PROBLEM DETAILS:
Restate the full listing word for word; images stay out of it.

SOURCE MATERIAL:
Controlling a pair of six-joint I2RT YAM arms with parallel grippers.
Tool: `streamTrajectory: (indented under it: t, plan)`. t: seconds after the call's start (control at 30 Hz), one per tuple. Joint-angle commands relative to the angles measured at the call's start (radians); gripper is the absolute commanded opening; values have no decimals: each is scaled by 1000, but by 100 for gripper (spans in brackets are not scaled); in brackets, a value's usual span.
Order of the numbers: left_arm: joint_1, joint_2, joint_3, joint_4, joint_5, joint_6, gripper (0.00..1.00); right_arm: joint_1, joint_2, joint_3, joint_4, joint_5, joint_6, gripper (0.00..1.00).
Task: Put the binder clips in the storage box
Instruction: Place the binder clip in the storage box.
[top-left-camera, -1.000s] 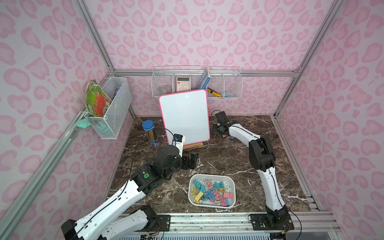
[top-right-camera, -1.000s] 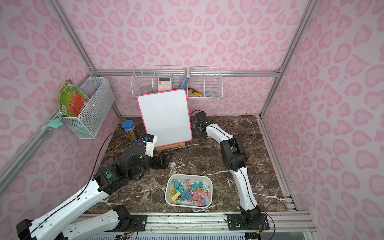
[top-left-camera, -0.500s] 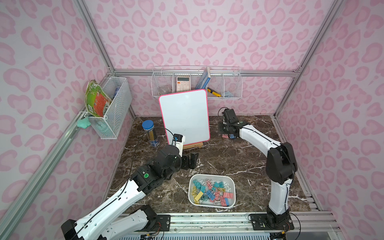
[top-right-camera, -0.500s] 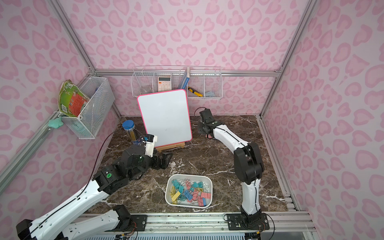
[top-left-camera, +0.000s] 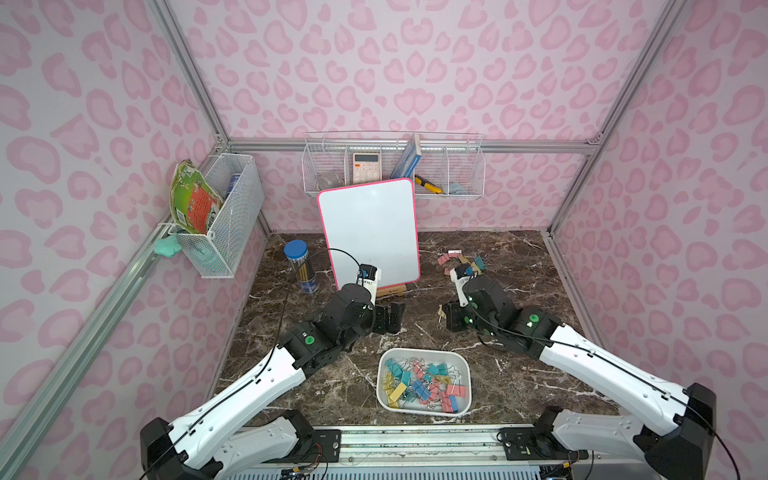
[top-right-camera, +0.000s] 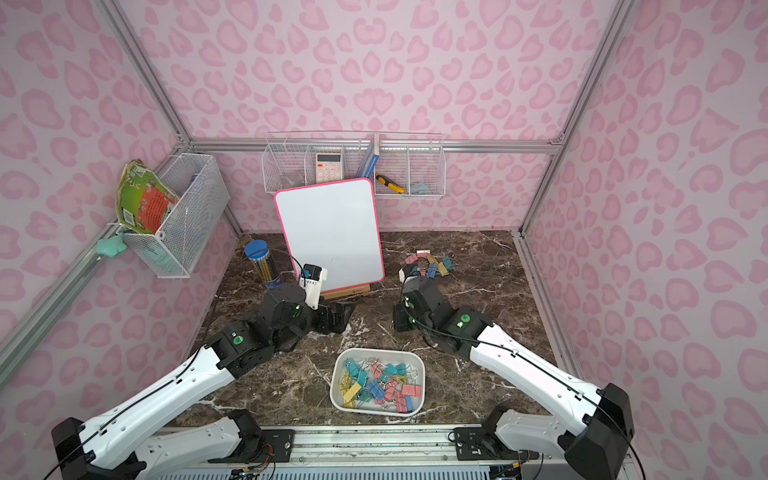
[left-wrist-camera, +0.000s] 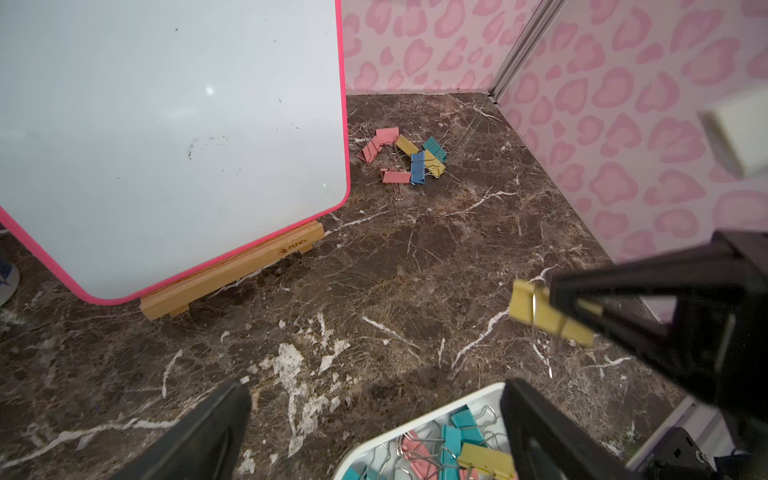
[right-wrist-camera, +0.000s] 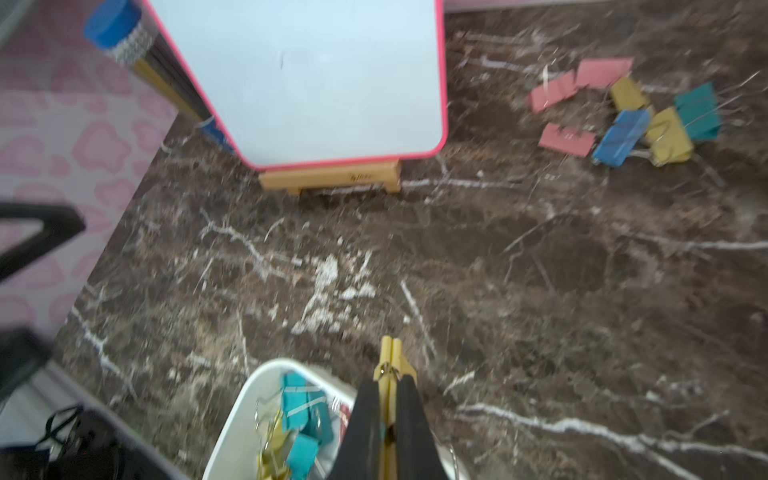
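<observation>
Folded pastel binder clips (top-left-camera: 424, 384) in pink, yellow, teal and blue, with silver wire handles, fill the white storage box (top-left-camera: 424, 352) at the table (top-left-camera: 498, 257) front. 7 loose clips (left-wrist-camera: 409, 156) lie beside the whiteboard (left-wrist-camera: 166, 124). The right gripper (right-wrist-camera: 388, 386) is clenched on 1 yellow clip (right-wrist-camera: 390, 357), while the left gripper (top-left-camera: 395, 319) gapes wide. The wooden stand (left-wrist-camera: 232, 270) bears a stamp I can't read.

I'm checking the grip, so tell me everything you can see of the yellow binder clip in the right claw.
The yellow binder clip is a small folded body, seemingly painted metal, with a thin silver wire handle dangling from it. The right claw is shut on one end; the other end juts out beyond it. It hangs in the air over the dark marbled tabletop, near the far rim of the white storage box, touching only the claw.
</observation>
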Motion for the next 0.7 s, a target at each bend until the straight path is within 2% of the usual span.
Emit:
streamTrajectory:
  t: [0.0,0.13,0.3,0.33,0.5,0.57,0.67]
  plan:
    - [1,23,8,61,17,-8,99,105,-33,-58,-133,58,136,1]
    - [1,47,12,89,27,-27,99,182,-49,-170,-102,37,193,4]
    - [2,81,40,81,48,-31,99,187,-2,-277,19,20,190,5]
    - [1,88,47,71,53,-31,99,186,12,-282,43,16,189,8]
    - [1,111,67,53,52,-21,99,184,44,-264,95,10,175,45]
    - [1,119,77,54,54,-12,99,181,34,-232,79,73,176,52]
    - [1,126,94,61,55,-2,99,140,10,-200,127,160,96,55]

SOLUTION BELOW:
Controlling a pair of six-joint I2RT YAM arms with parallel grippers.
Tool: `streamTrajectory: (indented under it: t, plan)`. t: seconds after the call's start (control at 30 Hz), one per tuple. Joint-angle commands relative to the angles measured at the call's start (radians); gripper is the absolute commanded opening; values have no decimals: each is scaled by 1000, but by 100 for gripper (spans in brackets are not scaled); in brackets, a value's usual span.
Order of the numbers: left_arm: joint_1, joint_2, joint_3, joint_4, joint_5, joint_6, gripper (0.00..1.00); right_arm: joint_1, joint_2, joint_3, joint_4, joint_5, joint_6, gripper (0.00..1.00).
Task: Put the binder clips in the storage box
Instruction: Place the binder clip in the storage box.
[top-left-camera, -1.000s] 
[top-right-camera, -1.000s] 
[top-left-camera, -0.500s] 
[top-right-camera, -0.500s] 
[top-left-camera, +0.000s] 
[top-right-camera, +0.000s] 
[left-wrist-camera, +0.000s] 
[right-wrist-camera, +0.000s] 
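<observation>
Folded pastel binder clips (top-left-camera: 424, 384) in pink, yellow, teal and blue, with silver wire handles, fill the white storage box (top-left-camera: 424, 352) at the table (top-left-camera: 498, 257) front. 7 loose clips (left-wrist-camera: 409, 156) lie beside the whiteboard (left-wrist-camera: 166, 124). The right gripper (right-wrist-camera: 388, 386) is clenched on 1 yellow clip (right-wrist-camera: 390, 357), while the left gripper (top-left-camera: 395, 319) gapes wide. The wooden stand (left-wrist-camera: 232, 270) bears a stamp I can't read.

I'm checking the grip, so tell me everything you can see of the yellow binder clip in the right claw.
The yellow binder clip is a small folded body, seemingly painted metal, with a thin silver wire handle dangling from it. The right claw is shut on one end; the other end juts out beyond it. It hangs in the air over the dark marbled tabletop, near the far rim of the white storage box, touching only the claw.
</observation>
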Motion for the next 0.7 s, a target at each bend until the straight path is within 2% of the usual span.
Emit:
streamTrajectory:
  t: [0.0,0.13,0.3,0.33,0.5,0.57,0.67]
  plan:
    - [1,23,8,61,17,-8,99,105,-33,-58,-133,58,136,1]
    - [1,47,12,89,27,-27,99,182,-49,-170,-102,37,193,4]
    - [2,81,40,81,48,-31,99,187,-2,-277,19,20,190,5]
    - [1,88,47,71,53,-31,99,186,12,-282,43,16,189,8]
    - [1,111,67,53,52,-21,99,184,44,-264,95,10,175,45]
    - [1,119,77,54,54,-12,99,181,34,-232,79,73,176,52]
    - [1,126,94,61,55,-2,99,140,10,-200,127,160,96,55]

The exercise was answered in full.